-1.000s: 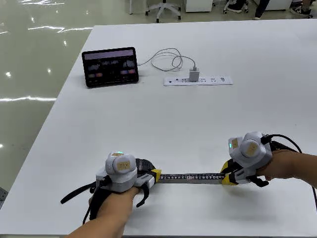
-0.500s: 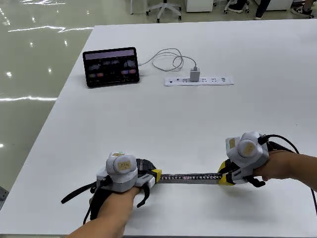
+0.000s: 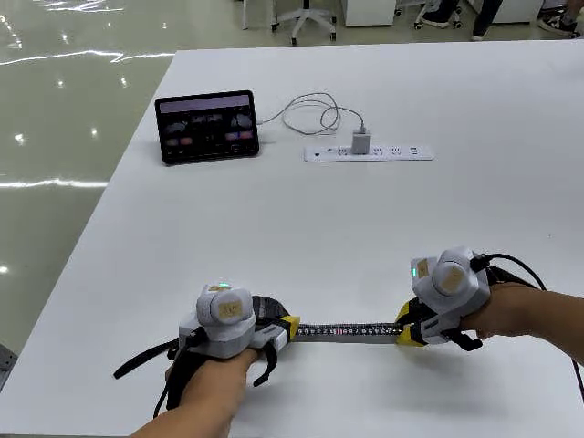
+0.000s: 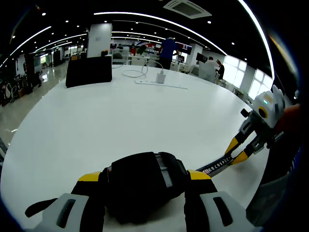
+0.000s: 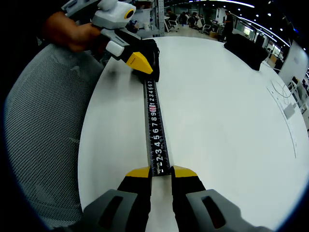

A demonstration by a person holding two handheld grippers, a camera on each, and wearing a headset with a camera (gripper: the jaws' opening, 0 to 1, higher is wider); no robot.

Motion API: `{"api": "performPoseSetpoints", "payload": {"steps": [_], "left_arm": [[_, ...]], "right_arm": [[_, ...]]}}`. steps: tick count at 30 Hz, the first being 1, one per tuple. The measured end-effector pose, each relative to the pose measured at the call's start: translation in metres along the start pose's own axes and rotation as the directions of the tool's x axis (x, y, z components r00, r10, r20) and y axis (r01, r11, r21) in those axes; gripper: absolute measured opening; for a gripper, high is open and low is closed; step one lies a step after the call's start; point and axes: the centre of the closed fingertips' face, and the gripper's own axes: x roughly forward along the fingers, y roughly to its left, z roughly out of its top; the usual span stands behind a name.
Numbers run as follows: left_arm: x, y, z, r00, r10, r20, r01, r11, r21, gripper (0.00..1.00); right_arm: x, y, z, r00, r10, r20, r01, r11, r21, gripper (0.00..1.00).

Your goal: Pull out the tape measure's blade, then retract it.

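The black tape measure case sits on the white table, clamped between the yellow-tipped jaws of my left gripper. Its dark numbered blade lies flat on the table and runs from the case to my right gripper, which is shut on the blade's end. In the head view the blade stretches between the case and my right gripper. From the left gripper view, the blade leads right to the right gripper.
A black tablet stands at the back left of the table. A white power strip with a plugged charger and looped cable lies behind the middle. The table's left edge drops to a shiny floor.
My right gripper has moved left toward the case with the blade's end, so the exposed blade is shorter. The left gripper and case stay put.
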Motion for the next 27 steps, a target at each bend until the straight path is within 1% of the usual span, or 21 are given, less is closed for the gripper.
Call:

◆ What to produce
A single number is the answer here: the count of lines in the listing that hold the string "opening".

◆ Exercise result
2